* [Task]:
Among the records below, find the line that has "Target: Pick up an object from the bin"; from there, give the lines again exactly, and stop after the line that has "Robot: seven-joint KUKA".

(Items listed in a dataset)
* * *

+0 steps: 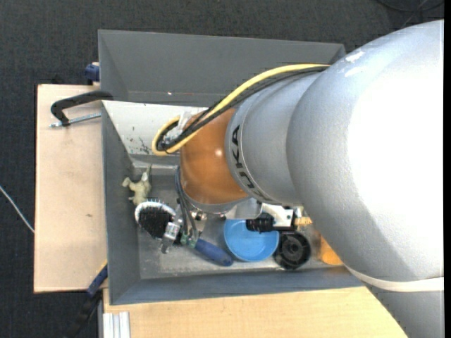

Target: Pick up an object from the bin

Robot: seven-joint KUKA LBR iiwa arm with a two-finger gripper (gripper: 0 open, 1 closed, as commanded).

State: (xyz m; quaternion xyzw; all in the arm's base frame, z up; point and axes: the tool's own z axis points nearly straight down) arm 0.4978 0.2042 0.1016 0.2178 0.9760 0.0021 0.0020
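the pincer (174, 233) sits low in the bin's (211, 69) front left, just beside a black brush head (153, 219) with white bristles; wide or narrow, i cannot tell. the brush looks light and stiff with yielding bristles, so its hard back seems the surer hold.

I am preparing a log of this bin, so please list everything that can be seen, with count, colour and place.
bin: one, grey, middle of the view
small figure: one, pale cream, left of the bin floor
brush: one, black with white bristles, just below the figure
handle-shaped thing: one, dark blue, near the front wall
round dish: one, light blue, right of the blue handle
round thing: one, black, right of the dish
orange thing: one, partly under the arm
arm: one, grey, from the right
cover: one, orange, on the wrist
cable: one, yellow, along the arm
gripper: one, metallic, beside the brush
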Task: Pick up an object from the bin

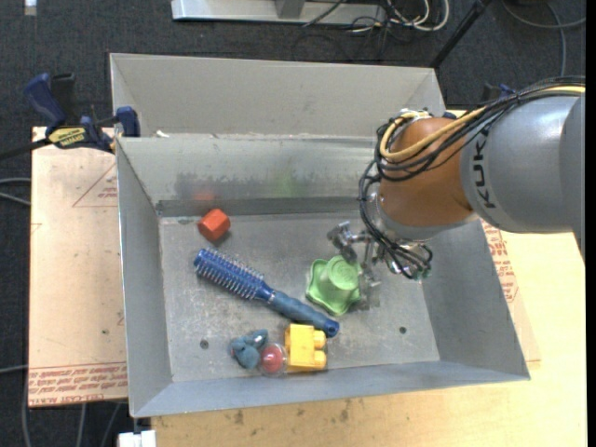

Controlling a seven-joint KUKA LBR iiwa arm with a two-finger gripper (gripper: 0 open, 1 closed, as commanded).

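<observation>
You are looking down on a grey metal bin (279, 101) standing on a dark carpeted floor (74, 17), with loose cables (410, 3) lying beyond its far side. On the bin's bottom, a small red cube (215, 223) sits far left. A blue plastic hairbrush (244, 282) lies slantwise across the middle. Near the front edge, a yellow toy brick (305, 347), a small pink-red ball (272, 359) and a blue-grey lump (248, 348) lie bunched together.

The grey arm (535, 166) comes in from the right, its orange wrist cover (424, 184) wrapped in cables and tipped downward. The pincer (361, 264) is low in the bin, against the far right side of a light green plastic cup-like piece (331, 287) just right of the brush handle. You cannot tell whether the pincer is apart or together.
</observation>
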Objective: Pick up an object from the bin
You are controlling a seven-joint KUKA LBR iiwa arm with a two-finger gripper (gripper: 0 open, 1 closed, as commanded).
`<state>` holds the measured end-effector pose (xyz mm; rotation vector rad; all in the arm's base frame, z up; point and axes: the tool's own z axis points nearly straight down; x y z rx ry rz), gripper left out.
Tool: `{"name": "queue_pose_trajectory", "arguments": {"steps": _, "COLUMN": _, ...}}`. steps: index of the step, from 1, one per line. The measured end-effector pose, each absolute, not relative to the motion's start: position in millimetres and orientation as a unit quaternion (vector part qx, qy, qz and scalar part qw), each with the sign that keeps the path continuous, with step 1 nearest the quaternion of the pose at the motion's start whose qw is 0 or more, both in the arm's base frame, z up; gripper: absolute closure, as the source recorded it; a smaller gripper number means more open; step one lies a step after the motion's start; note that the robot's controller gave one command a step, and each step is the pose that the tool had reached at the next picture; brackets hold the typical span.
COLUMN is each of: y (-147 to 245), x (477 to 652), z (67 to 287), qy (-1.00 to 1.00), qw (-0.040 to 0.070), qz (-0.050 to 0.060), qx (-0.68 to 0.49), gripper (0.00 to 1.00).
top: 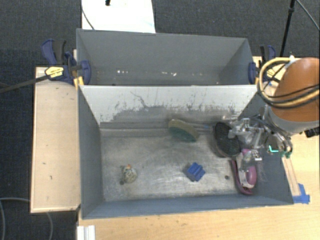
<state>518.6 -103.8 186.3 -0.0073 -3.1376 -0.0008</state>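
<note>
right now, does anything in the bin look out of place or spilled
Nothing looks spilled or broken. The brush lies by the back wall, and the blue block and a small mottled lump sit apart on the floor. Only the purple thing sits tight against the right wall, under the gripper.

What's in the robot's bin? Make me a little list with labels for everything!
container: grey metal bin
gripper: at the bin's right end, over the purple looped thing
front right corner: purple looped thing
left of the gripper: black rounded thing
back middle: brush with a pale green head
front middle: small blue block
front left: small brownish lump
</note>
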Motion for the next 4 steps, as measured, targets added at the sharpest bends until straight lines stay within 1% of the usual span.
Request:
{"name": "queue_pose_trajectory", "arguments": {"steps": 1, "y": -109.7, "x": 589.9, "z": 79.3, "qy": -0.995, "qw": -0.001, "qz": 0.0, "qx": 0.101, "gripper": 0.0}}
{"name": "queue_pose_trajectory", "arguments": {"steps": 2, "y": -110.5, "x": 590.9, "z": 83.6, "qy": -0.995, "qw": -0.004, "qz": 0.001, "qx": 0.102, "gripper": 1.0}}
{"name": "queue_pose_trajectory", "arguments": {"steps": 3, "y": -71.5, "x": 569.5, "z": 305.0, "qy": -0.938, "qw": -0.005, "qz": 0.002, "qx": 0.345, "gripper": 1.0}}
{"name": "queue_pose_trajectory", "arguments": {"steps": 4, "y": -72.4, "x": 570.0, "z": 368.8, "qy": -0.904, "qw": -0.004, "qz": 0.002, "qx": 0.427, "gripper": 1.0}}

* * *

* [Reply]:
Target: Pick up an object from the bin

Robot: seven-joint KUKA LBR iiwa arm with a two-finger gripper (gripper: 0 open, 1 closed, as commanded).

Nothing more is needed for this exercise.